Getting to Grips With Some Fibonacci Numbers

The important thing to know is that there’s nothing difficult about the Fibonacci sequence: it’s just a never-ending list of numbers that was named by the medieval Italian mathematician Leonardo Bonacci (more commonly known by his nickname Fibonacci).

The first two numbers in the sequence are defined by default: they are 0 and 1. All of the other numbers in the sequence are defined based on a simple rule, where each number is simply the sum of its previous two numbers.

The Leaning Tower of Pisa, which is located in the birth city of the Italian mathematician Fibonacci.
Fibonacci was born in the Italian city of Pisa. He was alive when the city’s famous Leaning Tower was first being built.

Below we’re going to look at various ways to code the solution to a specific problem: how to calculate the n-th Fibonacci number from the sequence. Because programming languages like Golang are zero-indexed, the first number in the sequence will really be the 0-th and the second will be the 1-st.

So if we have a function fibonacci(n) that returns the n-th number, fibonacci(0) will return 0 and fibonacci(1) will return 1, as discussed above. Then fibonacci(2) will return 1, which is the sum of the previous two numbers (0 and 1), fibonacci(3) will return 2, which is a similar sum (of 1 and 1), fibonacci(4) will return 3 and fibonacci(5) will return 5. You get the idea.

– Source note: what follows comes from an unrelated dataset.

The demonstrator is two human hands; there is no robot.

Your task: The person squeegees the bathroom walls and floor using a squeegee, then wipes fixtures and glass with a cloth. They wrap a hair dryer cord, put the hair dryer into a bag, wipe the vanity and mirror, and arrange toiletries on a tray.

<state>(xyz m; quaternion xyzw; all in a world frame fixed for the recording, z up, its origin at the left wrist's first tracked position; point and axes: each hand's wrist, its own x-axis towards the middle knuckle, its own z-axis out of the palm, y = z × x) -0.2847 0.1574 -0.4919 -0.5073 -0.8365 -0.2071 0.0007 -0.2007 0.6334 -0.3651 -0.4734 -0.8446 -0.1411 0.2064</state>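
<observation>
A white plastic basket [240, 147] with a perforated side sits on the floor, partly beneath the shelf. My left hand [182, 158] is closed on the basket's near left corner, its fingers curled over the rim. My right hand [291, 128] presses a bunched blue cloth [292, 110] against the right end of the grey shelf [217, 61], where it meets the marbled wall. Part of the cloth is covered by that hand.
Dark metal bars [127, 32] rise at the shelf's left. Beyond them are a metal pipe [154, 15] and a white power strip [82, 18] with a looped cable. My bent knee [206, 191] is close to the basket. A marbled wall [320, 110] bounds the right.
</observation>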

The Simplest Recursive Solution

Let’s see if we can use the definition above to create a Go function that behaves as we described. We can call the function recursively if n is greater than or equal to two:

package main

import "fmt"

func fibonacci(n uint) uint {
	if n < 2 {
		return n
	}

	return fibonacci(n-1) + fibonacci(n-2)
}

func main() {
	fmt.Println(fibonacci(10))
}

This works well, but it struggles when the parameter n is a large value. This is because of the way the function is defined recursively: the number of times the function has to call itself grows exponentially as n grows.

For example, try running the code with fibonnacci(100), and the program will probably be very slow or even crash, unless you’re running it on an extremely high-performance machine.

A Little Speedy Cache Solves Our Problem

However, we can make the function much faster simply by employing the use of a cache.

If we save the value of fibonnacci(n) for every n when we first encounter it, then we won’t have to keep repeating the same recursive function calls to recalculate it.

Running the code below should, on most computers, now be able to produce a result even for fibonnacci(1000) in a reasonable amount of time, which is especially impressive considering that n is an order of magnitude greater here than it was when our previous code struggled:

package main

import "fmt"

var (
	fibonacciCache = make(map[uint]uint)
)

func fibonacci(n uint) uint {
	if n < 2 {
		return n
	}

	if result, ok := fibonacciCache[n]; ok {
		return result
	}

	result := fibonacci(n-1) + fibonacci(n-2)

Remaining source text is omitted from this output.